Review and checklist of critical logs for security incident analysis
Although this log control checklist can be used for routine log review, this critical log review process is a security incident response analysis methodology based on the work of computer security researchers Dr. Anton Chuvakin and Lenny Zeltser.
The advantage of using ServicePilot based on and applying this operational security methodology is that these tasks can be performed and automated with one tool.
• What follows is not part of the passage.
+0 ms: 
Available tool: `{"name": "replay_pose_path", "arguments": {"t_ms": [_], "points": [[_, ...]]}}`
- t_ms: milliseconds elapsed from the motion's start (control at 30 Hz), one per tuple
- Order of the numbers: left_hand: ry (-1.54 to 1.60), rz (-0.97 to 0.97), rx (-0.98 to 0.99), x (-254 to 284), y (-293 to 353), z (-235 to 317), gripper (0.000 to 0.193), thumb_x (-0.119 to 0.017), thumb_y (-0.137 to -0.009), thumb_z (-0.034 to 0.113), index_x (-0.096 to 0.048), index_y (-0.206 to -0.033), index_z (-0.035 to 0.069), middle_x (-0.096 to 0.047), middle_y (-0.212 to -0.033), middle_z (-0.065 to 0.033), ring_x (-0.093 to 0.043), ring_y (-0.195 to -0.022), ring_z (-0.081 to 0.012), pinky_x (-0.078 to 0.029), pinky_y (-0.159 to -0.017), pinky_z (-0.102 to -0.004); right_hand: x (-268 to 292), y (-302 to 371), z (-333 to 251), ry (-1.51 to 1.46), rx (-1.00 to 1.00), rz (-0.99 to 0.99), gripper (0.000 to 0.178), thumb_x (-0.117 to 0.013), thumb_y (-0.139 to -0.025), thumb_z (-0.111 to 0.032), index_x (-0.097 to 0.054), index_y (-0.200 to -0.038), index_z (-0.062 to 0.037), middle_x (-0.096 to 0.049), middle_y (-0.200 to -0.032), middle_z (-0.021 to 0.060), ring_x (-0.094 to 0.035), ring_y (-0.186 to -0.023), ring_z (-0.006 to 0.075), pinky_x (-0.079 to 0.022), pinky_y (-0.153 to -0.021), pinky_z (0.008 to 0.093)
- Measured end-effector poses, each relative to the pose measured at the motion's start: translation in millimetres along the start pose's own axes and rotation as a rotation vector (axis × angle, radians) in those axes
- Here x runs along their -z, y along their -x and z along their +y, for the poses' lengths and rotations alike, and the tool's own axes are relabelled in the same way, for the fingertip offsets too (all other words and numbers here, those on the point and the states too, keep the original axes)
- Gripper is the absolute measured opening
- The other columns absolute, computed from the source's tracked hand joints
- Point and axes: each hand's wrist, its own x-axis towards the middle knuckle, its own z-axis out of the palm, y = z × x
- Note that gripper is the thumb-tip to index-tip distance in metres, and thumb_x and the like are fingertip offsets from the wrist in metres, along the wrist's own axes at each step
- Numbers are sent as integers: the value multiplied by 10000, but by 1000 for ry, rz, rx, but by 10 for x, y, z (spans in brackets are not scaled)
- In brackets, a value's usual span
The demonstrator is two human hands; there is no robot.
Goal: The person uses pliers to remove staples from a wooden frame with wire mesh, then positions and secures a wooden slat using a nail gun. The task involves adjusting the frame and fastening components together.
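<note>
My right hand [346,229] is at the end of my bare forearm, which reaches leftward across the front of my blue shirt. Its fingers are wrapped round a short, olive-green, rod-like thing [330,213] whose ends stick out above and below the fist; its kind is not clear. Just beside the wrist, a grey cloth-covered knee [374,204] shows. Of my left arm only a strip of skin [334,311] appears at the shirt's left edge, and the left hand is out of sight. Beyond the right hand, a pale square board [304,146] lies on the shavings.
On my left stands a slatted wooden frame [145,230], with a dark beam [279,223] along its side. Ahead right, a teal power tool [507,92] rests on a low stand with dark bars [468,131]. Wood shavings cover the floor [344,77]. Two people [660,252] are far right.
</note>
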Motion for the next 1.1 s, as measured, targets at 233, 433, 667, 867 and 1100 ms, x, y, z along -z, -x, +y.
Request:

Thus, these automatic analyzes can be easily inserted into routine control processes to take advantage of the automation of log review and be more proactive in responding to security incidents.
General methodological approach for the analysis of critical logs
Here are the 8 steps recommended by these researchers as well as 2 optional ones that we could add:
Identify log sources and tools to use during the analysis
"Copy" logs to a single location for review
Minimize "noise" by removing repetitive and routine entries from the logs after confirming that they are benign
Determine whether the timestamping of logs can be relied on; taking into account time zone differences
Monitor recent changes, failures, errors, status changes, access and administration events and other unusual environmental events
Go back in time from now on to rebuild actions after and before the incident
Correlate activities between different logs to obtain a comprehensive and operational overview
Develop theories about what happened; explore logs to confirm or refute them
Automate the analysis on a large scale and on a recurring basis
Confirm or deny the impact on IT production and business performance
Use of ServicePilot for automated log analysis and operational security
1. Identify log sources and tools to use during the analysis
Much of an organization's operational and security information can be derived from the log files generated by the company's servers, equipment and applications.
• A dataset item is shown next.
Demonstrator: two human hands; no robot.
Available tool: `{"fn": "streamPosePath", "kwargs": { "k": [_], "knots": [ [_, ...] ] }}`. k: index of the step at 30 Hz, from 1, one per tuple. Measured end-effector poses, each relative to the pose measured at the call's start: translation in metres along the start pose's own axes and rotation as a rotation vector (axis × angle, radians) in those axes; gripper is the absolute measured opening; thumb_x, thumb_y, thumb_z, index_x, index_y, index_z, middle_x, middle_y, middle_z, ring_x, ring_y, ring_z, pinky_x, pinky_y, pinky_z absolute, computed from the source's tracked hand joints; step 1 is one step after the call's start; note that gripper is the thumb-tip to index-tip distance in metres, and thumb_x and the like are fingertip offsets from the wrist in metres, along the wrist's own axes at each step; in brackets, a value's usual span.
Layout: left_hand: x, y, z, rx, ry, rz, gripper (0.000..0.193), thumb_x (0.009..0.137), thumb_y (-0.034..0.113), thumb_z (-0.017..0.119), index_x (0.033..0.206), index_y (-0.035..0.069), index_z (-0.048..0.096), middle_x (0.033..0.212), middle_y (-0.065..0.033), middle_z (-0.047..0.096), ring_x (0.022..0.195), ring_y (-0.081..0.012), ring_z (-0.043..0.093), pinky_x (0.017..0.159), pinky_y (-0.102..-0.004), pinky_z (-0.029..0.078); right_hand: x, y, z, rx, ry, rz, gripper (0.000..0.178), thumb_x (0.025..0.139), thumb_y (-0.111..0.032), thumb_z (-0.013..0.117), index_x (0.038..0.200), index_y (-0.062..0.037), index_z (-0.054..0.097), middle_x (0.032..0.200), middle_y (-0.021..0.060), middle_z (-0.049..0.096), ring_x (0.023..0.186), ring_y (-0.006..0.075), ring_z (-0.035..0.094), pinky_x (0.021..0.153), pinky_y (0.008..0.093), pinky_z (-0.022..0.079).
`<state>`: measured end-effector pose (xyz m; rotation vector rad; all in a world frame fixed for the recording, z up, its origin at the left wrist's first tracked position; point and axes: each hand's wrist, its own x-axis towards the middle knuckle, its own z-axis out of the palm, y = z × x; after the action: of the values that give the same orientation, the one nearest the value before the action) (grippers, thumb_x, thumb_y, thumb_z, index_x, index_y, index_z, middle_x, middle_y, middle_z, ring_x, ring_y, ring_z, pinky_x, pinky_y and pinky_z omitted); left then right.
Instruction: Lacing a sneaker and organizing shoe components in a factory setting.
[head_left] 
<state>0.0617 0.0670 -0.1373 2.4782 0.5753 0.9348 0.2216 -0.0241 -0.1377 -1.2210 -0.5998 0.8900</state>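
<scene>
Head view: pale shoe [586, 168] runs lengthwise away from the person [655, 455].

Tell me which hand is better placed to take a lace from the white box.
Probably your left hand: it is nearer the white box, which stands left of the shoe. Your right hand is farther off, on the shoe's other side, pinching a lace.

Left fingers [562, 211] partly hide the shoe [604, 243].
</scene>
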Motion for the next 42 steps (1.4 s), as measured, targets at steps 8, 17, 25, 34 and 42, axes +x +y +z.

Potential sources of security logs are:
- Server and workstation operating system logs (Syslog, Windows Events, Sysmon Sysinternals...)
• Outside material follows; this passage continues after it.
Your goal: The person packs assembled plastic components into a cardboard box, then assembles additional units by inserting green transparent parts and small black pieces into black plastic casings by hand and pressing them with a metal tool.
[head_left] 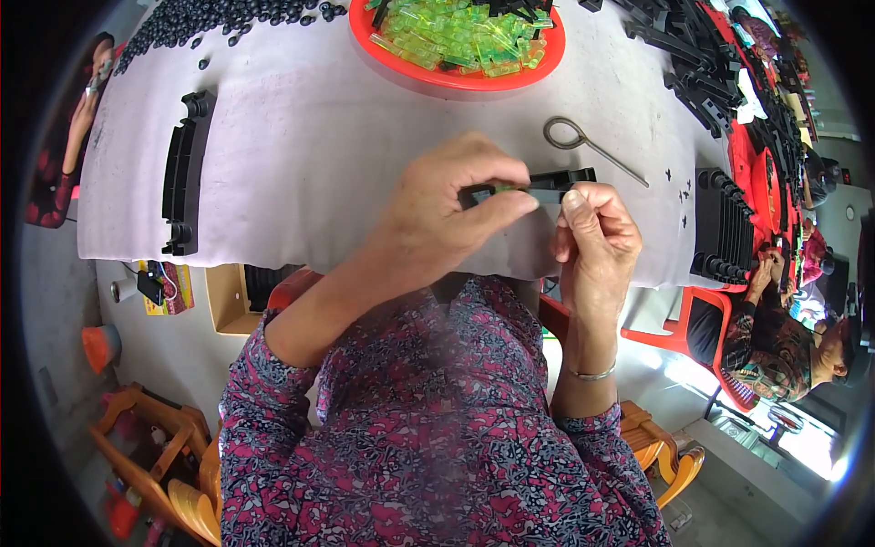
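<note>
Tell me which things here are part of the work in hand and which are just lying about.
In hand: left hand, right hand, black plastic part, small green piece.

Lying about: red tray of green pieces, metal hook tool, long black part, black caps.
</note>
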### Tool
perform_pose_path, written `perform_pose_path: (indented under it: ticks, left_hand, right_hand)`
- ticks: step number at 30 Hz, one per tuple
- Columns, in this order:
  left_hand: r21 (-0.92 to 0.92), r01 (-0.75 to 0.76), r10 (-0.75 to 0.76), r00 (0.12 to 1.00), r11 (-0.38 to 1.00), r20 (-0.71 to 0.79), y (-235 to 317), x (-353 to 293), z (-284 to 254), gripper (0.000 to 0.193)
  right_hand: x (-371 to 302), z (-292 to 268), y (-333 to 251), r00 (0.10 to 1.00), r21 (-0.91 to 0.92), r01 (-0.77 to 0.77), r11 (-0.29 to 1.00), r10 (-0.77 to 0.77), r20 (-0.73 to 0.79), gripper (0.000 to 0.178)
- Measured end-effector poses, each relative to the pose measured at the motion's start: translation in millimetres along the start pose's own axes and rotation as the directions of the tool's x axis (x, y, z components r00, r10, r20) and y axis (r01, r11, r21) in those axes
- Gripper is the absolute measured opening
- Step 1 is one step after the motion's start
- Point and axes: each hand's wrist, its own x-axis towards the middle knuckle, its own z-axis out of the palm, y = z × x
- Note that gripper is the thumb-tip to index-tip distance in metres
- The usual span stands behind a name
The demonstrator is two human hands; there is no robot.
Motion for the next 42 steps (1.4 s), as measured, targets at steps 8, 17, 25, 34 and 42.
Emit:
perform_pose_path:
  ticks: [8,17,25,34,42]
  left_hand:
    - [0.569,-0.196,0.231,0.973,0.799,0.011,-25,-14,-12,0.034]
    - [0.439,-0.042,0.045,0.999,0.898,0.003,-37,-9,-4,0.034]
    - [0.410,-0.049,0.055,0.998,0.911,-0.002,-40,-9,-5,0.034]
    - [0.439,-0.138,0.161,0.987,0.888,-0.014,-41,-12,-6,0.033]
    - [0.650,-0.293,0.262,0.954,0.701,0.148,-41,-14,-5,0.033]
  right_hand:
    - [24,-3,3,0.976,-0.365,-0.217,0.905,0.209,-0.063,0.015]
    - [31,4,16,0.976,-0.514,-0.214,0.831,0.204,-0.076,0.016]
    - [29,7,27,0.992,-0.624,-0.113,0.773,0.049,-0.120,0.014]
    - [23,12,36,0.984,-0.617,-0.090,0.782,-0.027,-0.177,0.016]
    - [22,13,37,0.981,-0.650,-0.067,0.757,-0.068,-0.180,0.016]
- Application logs (web server, database...)
- Security tool logs (Firewall, AV, IDS, IPS...)
- Outgoing proxy and application logs
- Other non-log sources for security events (performance data, NetFlow metrics, script results, etc.).
ServicePilot not only collects logs and events (Syslogs, Traps, W3C logs,...) but also offers several interfaces to speed up log processing and analysis: dashboards, PDF reports, alarms, map integrations, customizable interfaces, real-time and historical event loggers, etc.
Each new source or collector deployment such as the reception of Syslogs or Windows Events from new equipment is automatically integrated into the standard dashboards specific to each technology. Filters, calendaring and the creation of dashboards with custom widgets make it easy to segment what you are looking for and quickly identify anomalies in the mass of links that make up the IT security perimeter of a company.
The following screenshot shows a standard dashboard for Windows Events analysis with top n per server, allowing to Drill-Down to a particular Windows Event to investigate.
2. "Copy" logs to a single location for review
Locate your data sources and configure ServicePilot via YAML or web interface to send/receive logs and security event sources to manage logs in a unified way. It is difficult to juggle locally on several machines or to grep all over complex and distributed environments to understand what is happening.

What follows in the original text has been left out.